Dataset excerpts
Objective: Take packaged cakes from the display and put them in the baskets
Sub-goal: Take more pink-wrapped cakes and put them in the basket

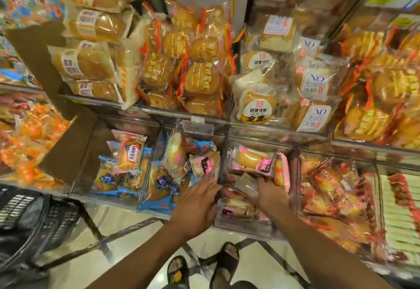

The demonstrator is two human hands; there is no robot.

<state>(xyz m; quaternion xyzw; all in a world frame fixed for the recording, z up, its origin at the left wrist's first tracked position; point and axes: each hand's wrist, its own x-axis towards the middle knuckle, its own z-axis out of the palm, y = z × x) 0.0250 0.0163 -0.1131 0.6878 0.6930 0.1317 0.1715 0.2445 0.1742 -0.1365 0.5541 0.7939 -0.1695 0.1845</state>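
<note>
My left hand (pixel 196 204) reaches with fingers spread toward the clear divider of the lower display bin, touching its edge and holding nothing. My right hand (pixel 269 194) is inside the pink-wrapper bin, fingers closed on a packaged cake (pixel 246 185) in a shiny wrapper. More pink-wrapped cakes (pixel 252 159) lie around it. Blue-wrapped cakes (pixel 159 184) fill the bin to the left. A black plastic basket (pixel 34 216) stands on the floor at lower left.
The upper shelf holds stacked bread loaves (pixel 91 61), orange-trimmed cake packs (pixel 195 66) and white-label buns (pixel 259 106). Red-wrapped cakes (pixel 329 186) fill the bin to the right. A brown cardboard flap (pixel 68 143) sticks out at left. My sandalled feet (pixel 202 270) stand on tile below.
</note>
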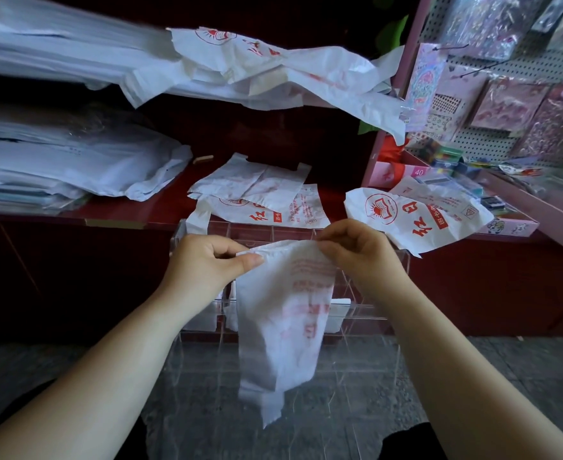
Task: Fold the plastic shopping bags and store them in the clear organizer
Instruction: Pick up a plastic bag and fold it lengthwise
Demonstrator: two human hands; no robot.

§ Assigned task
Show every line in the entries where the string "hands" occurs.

§ Answer space
The demonstrator is two human hands; there is no robot.
Demonstrator: two human hands; no robot.

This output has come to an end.